We provide all our patients with detailed information at the time of booking their appointments and ensure that everyone is aware of the benefits and risks associated with CT scans and medical radiation.
Radiation is something we live with very day. During the course of a year we each receive, on average, a radiation dose of 2.2 mSv from natural sources. These sources include soil and rocks on the earth, radon gas from the decay of heavy elements and cosmic radiation from the sun and stars. In some parts of England, such as Cornwall, natural background can deliver a radiation dose of 7.5 mSv in a year.

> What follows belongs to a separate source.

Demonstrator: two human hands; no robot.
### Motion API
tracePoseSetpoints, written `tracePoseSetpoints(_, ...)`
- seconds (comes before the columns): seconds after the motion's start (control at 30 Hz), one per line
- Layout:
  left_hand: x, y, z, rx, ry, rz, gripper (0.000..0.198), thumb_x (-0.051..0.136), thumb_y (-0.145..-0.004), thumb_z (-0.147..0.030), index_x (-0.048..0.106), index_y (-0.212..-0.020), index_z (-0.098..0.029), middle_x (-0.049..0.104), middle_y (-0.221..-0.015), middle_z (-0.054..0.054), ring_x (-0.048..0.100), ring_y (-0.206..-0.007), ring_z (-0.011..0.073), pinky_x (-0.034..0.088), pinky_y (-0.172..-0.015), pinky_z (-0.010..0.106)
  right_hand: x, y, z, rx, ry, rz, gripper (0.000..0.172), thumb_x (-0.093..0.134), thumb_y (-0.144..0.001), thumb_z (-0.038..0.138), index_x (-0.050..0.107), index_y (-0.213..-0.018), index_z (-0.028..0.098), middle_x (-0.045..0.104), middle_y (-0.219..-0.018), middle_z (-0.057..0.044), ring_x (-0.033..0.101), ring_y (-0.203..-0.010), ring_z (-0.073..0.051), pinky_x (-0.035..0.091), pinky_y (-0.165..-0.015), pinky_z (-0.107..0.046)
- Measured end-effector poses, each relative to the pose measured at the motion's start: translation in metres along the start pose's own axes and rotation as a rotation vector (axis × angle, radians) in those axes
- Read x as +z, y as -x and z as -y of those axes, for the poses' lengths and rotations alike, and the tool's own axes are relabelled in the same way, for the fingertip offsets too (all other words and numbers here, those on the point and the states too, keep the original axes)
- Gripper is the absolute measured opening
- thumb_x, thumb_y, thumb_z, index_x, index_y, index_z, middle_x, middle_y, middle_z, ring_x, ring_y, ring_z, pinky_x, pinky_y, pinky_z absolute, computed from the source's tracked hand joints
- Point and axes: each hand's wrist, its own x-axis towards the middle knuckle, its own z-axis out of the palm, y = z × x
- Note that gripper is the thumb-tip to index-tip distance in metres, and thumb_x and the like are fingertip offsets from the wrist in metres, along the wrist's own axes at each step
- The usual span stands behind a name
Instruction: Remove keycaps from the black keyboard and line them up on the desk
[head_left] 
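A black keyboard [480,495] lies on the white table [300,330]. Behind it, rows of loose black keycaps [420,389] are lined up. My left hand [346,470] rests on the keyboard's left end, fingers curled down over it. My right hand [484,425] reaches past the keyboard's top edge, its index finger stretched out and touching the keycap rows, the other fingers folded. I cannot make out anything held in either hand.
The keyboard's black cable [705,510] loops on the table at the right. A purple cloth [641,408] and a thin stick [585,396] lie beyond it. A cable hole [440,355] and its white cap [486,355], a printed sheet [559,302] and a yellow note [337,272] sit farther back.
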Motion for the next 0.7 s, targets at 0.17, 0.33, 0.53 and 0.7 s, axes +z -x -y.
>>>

It is not unusual to compare the radiation dose from medical x-ray exposures to the time it would take for the same dose to be received from natural background radiation. So, for example, a heart scan will deliver an average radiation dose of 0.9 mSv. The same dose would be received from natural background radiation in about five months (or approximately six weeks for someone living in the a high natural background area in the UK).
The risk of fatal cancer being induced from medical exposures to ionising radiation is estimated from epidemiological studies of populations who were exposed to high levels of radiation - doses above 100 mSv (COMARE, 2007*). This leads to a theoretical risk of 1 in 20,000 per mSv, which is assumed to apply to doses below, as well as above, 100 mSv.
The average patient doses at thirteen Lifescan locations (surveyed in 2011) and the corresponding theoretical risks from the scans, together with the equivalence in years of natural background radiation are as follows:
Please note: the risk of developing a fatal cancer in the UK is 1 in 4 people (Cancer Research UK)
|Radiation dose**||Equivalent number of years background radiation
(average of 2.2 mSv per year in UK)
|Theoretical lifetime risk of developing fatal cancer from this radiation dose|
|Cardio Check||0.9 mSv||0.4 years||1 in 22,000 people|
|Lung Check||2.2 mSv||1 year||1 in 9,000 people|
|Cardio Lung Check||3.1 mSv||1.4 years||1 in 6,500 people|
|Colon Check||5.3 mSv||2.4 years||1 in 3,800 people|
|Lifescan Check||7.0 mSv||3.2 years||1 in 2,900 people|
Lifescan Enhanced Check
1 in 2,400 people
* Committee on Medical Aspects of Radiation in the Environment (COMARE) (2007). Twelfth Report. The impact of personally initiated X-ray computed tomography scanning for the health assessment of asymptomatic individuals. Health Protection Agency, December 2007, para 2.15.
**The International Commission on Radiation Protection (ICRP) is responsible for producing the theoretical sensitivity factors which are based on evidence they review. Since the concept of Effective Dose was first introduced the sensitivity factors have been revised twice, in 1990 and 2005. Lifescan has previously quoted using the 1990 doses but has now revised the doses in line with the 2005 review.